This is the code used for the experiments in my PhD thesis, which is available at https://circle.ubc.ca/bitstream/handle/2429/30519/ubc_2011_spring_brochu_eric.pdf?sequence=3

All files are copyright 2010, 2011 by Eric Brochu and released under the MIT license. See license.txt for details.

Installation

This package expects you to have Python 2.6.x, NumPy and SciPy installed. An easy way to get it all at once it to download the Enthought Python Distribution from enthought.com.

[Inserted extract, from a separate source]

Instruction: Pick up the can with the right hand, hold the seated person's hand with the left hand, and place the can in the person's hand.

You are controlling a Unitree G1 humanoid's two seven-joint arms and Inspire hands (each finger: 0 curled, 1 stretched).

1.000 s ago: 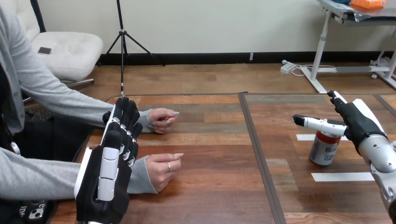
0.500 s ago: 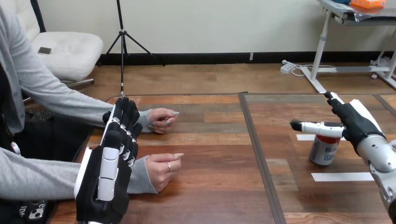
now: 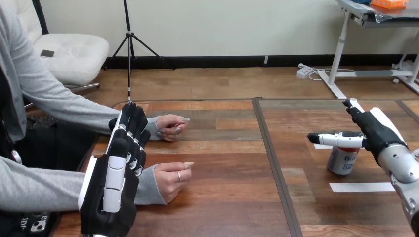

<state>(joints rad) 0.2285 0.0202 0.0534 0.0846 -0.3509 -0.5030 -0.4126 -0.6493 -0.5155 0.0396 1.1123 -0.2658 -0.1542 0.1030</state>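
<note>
A silver can with a red top and blue print (image 3: 342,160) stands upright on the right half of the table. My right hand (image 3: 378,131) is just above and beside it, open: its thumb lies across the can's top and hides the rim, while the fingers point straight away from me. My left hand (image 3: 116,177) hangs raised at the left, open with straight fingers, in front of the person's grey sleeves. The person's nearer hand (image 3: 173,178) rests loosely curled on the table just right of my left hand. The person's farther hand (image 3: 170,127) lies on the table beyond it.
Two white tape strips lie by the can, one in front of it (image 3: 362,187) and one behind it (image 3: 320,146). A dark seam (image 3: 272,158) runs down the table between its two halves. The person sits at the left side.
My right hand has sunk a little, bringing its thumb lower over the can's top. The left hand, the can and the person's hands have stayed put.
</note>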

After cloning the repository, you will need to add the package path to your PYTHONPATH. On OS X, I added the following lines to .bash_login:

PYTHONPATH=${PYTHONPATH}:/Users/eric/projects/EGOcode/
export PYTHONPATH

The package contains C++ code for an OSX dynamic library, though it should be pretty simple to compile it on Linux if need be. This library is optional. It adds no functionality, but it speeds up the algorithm substantially. To build it, jut run

make depend
make

You will then need to add the library path (/path/to/EGOcode/cpp/libs/) to your DYLD_LIBRARY_PATH.

To make sure the system is set up properly, run the unittests in EGOcode/ego. There may be warnings if the C++ library is not found, but all tests should pass.

Using the Package

The file demo.py provides examples of calling the package. Basically, you create a GaussianProcess if you have direct observations, or PrefGaussianProcess if you have preference observations. You can then add data to the GP, and call maximizeEI() or fastUCBGallery() to find informative query points.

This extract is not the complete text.